WHAT YOU ARE ASKED TO DO: Apart from the images, the entire listing below must be restated word for word.

SUPPLIED MATERIAL:
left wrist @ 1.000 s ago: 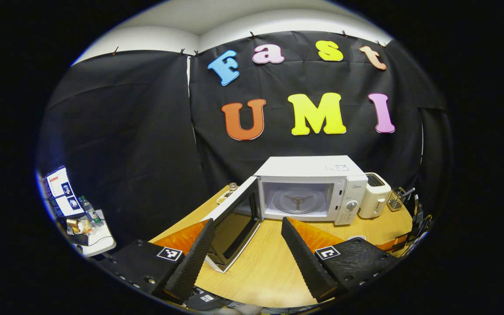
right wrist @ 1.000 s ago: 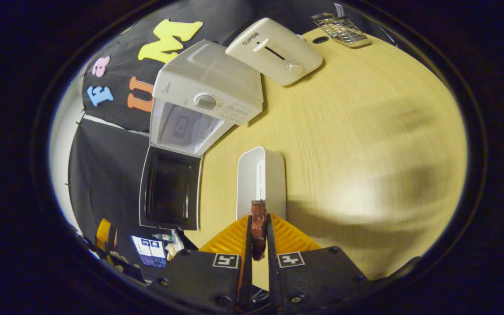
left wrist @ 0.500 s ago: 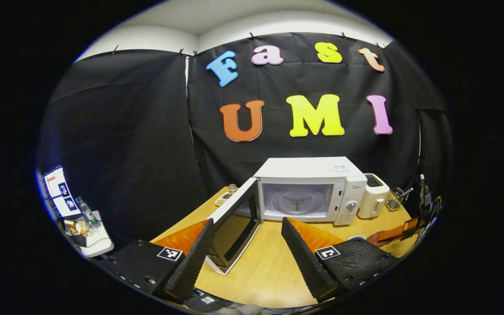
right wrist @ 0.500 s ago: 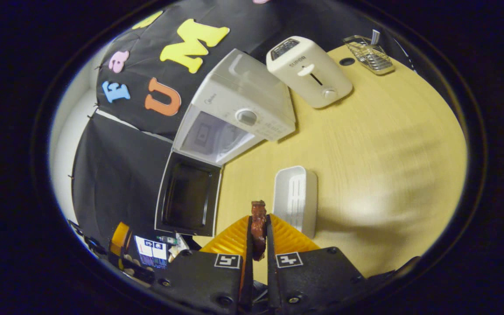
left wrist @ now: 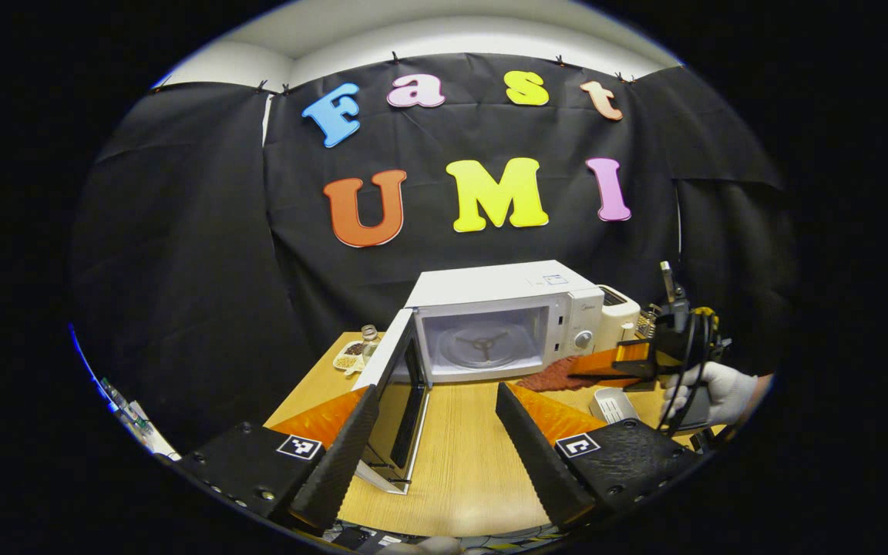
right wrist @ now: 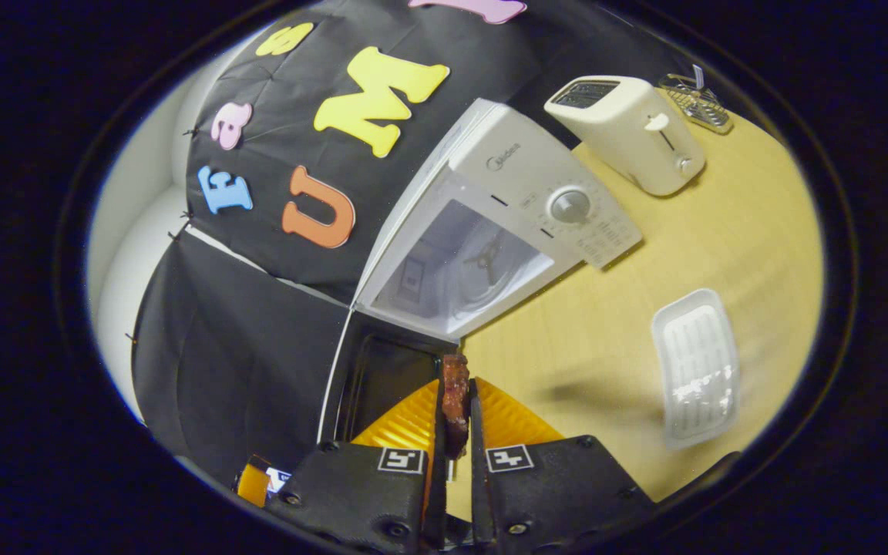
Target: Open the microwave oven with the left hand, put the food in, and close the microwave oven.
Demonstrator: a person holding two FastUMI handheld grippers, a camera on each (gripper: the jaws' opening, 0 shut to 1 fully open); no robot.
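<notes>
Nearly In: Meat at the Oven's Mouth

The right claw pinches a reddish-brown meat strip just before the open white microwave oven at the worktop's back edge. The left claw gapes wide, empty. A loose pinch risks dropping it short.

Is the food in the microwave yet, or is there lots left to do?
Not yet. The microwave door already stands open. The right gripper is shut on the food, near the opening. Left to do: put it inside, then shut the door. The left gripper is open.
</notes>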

WRITTEN SOLUTION:
left wrist @ 1.000 s ago: 
right wrist @ 1.000 s ago: 
left wrist @ 0.500 s ago: 
right wrist @ 0.500 s ago: 
left wrist @ now: 
right wrist @ now: 
Target: Open the microwave oven with the left hand, put the food in, and close the microwave oven.
Demonstrator: a person holding two FastUMI handheld grippers, a camera on each (gripper: the jaws' opening, 0 shut to 1 fully open); no robot.
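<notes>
Nearly In: Meat at the Oven's Mouth

The right claw pinches a reddish-brown meat strip just before the open white microwave oven at the worktop's back edge. The left claw gapes wide, empty. A loose pinch risks dropping it short.

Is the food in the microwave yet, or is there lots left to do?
Not yet. The microwave door already stands open. The right gripper is shut on the food, near the opening. Left to do: put it inside, then shut the door. The left gripper is open.
</notes>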

This concludes the exercise.